§ Exercise prompt: Scan the records below for the line containing "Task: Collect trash" and the line containing "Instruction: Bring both". Copy both, plus every line between, exactly.

§ Input data:

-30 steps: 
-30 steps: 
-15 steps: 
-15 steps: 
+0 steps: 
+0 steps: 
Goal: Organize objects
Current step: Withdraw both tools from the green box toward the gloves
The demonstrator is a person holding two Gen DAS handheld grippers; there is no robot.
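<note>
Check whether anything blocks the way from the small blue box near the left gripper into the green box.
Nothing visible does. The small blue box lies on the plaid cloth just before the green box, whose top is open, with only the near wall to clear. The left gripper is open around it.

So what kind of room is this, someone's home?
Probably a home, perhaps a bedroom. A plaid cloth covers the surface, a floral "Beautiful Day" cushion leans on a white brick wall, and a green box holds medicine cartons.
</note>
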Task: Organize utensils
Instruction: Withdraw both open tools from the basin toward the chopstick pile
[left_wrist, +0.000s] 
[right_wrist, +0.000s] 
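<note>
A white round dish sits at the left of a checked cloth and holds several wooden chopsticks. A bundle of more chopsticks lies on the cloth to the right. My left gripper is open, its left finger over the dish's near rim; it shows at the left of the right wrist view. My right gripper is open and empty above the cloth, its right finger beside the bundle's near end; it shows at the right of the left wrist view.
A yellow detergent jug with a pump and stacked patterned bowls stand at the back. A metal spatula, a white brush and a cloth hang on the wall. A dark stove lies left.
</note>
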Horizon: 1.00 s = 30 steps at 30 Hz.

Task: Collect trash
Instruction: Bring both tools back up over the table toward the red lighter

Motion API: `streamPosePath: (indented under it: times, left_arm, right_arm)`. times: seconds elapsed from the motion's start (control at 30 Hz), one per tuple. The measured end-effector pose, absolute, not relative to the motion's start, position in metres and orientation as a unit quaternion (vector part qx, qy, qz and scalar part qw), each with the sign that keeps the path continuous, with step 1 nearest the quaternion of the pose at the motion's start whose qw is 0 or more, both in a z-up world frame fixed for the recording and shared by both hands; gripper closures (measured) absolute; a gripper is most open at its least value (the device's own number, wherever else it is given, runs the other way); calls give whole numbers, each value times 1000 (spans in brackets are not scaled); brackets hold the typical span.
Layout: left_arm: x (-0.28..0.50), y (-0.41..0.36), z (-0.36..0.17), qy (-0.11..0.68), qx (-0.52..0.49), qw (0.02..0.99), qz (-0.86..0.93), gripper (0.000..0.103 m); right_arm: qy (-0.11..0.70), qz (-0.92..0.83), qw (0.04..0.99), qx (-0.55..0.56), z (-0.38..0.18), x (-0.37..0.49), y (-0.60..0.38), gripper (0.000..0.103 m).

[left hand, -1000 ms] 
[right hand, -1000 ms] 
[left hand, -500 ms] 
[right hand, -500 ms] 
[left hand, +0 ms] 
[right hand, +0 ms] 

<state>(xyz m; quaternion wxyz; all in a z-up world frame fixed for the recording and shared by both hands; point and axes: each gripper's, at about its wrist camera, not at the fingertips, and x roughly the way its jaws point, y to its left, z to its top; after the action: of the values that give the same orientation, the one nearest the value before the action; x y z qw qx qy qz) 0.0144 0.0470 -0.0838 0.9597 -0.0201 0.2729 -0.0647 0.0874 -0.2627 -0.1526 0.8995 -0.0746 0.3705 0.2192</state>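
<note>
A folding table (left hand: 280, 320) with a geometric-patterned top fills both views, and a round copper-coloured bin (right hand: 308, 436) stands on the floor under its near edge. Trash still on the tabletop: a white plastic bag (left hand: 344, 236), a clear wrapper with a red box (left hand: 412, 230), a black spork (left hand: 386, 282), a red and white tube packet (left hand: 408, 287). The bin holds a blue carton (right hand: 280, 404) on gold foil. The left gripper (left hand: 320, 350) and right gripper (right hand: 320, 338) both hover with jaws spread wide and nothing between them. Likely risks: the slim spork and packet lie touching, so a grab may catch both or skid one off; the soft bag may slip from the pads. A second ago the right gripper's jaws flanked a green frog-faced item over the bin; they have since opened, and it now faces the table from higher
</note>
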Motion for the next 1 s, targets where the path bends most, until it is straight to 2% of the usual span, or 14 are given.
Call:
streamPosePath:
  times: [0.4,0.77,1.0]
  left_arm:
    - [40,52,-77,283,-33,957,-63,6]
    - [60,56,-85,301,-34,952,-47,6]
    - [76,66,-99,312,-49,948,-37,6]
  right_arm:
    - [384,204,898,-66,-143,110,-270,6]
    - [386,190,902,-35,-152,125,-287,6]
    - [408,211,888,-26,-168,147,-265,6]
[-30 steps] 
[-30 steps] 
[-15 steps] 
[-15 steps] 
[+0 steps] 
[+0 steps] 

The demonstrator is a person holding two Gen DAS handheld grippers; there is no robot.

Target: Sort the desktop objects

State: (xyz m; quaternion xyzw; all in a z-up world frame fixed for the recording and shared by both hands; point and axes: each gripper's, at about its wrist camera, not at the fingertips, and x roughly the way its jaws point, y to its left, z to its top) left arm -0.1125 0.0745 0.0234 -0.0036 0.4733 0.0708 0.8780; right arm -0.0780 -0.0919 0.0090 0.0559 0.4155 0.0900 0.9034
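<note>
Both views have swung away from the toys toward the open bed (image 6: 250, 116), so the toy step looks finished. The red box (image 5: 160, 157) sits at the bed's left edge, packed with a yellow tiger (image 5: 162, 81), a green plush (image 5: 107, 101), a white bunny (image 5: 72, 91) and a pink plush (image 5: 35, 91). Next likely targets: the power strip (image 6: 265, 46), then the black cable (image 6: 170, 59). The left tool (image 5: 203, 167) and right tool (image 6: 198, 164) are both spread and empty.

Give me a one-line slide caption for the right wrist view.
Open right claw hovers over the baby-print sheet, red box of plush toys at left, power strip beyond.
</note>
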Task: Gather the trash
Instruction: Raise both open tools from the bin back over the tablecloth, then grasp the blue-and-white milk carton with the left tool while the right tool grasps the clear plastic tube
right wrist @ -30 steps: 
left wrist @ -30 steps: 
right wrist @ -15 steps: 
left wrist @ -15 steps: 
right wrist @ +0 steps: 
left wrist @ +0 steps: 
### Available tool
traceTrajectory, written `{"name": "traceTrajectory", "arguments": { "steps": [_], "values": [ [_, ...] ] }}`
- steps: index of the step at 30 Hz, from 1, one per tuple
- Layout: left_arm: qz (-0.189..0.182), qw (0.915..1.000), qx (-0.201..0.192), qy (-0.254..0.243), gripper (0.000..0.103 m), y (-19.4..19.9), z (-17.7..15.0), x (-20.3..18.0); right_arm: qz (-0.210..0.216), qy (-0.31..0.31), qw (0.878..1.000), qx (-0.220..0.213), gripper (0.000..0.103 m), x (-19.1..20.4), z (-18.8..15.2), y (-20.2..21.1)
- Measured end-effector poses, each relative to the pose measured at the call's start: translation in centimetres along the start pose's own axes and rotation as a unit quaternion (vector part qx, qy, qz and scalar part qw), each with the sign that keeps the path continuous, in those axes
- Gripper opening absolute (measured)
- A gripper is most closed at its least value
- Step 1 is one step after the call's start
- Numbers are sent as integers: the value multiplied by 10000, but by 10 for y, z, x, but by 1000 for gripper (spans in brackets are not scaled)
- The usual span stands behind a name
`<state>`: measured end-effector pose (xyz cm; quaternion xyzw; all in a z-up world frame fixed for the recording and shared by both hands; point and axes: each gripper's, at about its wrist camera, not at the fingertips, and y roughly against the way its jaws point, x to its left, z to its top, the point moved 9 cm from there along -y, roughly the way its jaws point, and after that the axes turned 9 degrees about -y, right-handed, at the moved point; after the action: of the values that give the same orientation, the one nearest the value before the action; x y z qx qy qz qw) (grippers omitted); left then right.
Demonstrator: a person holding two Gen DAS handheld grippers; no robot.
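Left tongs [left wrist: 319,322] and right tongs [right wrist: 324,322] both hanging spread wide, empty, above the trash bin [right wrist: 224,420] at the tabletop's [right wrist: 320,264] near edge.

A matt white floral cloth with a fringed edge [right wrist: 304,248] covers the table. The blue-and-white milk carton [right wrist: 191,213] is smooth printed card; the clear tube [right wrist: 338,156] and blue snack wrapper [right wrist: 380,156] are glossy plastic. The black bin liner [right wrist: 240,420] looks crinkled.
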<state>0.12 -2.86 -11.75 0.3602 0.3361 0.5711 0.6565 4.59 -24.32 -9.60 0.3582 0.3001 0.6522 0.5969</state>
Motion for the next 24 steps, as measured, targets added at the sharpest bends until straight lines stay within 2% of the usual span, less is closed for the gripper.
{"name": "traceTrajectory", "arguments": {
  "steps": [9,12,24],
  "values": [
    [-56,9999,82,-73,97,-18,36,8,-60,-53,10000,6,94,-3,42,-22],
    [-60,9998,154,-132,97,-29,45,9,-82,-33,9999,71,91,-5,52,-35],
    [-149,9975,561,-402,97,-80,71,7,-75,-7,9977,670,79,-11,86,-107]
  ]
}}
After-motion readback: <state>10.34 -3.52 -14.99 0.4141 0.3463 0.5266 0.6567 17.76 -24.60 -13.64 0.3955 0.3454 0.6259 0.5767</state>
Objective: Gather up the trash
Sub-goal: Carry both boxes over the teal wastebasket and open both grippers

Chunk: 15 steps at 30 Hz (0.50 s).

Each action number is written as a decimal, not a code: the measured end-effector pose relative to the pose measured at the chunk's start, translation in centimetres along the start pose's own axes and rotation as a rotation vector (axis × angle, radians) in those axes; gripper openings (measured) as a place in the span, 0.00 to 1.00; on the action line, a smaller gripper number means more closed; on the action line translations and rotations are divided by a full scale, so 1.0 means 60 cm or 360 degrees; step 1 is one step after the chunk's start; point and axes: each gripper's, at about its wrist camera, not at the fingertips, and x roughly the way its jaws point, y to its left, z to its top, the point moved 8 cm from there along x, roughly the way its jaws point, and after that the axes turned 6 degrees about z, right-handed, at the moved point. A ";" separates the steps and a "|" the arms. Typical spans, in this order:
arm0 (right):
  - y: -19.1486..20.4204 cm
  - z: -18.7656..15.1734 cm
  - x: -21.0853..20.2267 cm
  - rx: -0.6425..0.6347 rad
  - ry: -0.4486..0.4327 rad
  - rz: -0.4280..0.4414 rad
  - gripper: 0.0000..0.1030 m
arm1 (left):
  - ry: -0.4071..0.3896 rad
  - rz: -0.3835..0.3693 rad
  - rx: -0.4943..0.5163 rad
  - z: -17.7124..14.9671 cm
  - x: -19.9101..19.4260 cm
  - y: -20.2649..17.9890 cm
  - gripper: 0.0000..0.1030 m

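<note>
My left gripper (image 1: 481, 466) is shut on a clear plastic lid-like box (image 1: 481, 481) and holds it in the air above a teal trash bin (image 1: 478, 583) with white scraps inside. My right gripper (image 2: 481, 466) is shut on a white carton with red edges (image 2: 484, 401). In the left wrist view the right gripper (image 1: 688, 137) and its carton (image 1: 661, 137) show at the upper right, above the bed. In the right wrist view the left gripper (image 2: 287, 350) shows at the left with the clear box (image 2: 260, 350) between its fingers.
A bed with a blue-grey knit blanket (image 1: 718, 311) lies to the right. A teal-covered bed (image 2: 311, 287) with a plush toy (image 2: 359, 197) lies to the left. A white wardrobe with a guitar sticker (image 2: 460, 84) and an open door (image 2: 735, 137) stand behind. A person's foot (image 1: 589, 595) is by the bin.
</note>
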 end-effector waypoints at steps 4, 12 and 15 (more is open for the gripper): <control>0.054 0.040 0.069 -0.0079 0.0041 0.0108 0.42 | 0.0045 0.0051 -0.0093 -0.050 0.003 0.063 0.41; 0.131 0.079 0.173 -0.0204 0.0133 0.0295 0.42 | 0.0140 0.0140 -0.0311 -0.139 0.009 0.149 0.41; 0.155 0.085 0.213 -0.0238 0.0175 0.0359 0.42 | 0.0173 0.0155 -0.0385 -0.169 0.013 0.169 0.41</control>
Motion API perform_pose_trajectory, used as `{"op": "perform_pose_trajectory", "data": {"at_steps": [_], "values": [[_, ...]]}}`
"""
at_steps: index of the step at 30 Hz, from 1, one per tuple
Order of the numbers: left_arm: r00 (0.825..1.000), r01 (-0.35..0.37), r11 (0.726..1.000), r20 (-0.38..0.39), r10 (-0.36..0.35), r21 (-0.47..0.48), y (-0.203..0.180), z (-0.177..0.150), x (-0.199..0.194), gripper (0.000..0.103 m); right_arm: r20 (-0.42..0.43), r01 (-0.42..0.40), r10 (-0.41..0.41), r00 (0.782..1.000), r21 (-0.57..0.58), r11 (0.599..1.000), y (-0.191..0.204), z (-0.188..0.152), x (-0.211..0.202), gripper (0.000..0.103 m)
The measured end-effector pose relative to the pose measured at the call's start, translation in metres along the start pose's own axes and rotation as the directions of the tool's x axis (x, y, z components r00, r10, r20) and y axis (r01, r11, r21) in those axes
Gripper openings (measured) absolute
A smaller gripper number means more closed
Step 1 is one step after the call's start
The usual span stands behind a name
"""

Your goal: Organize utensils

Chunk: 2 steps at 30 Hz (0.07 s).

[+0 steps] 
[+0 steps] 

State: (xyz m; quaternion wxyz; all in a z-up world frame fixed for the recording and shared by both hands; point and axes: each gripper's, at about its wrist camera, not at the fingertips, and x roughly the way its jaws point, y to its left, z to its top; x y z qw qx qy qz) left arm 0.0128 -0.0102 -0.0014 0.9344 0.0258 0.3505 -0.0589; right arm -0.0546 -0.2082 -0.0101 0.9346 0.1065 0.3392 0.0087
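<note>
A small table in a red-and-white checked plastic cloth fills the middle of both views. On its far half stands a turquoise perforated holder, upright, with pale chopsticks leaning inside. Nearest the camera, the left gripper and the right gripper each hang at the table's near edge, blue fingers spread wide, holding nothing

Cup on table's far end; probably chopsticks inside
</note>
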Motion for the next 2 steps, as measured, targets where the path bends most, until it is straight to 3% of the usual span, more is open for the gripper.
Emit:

§ Task response:
Task: Collect trash
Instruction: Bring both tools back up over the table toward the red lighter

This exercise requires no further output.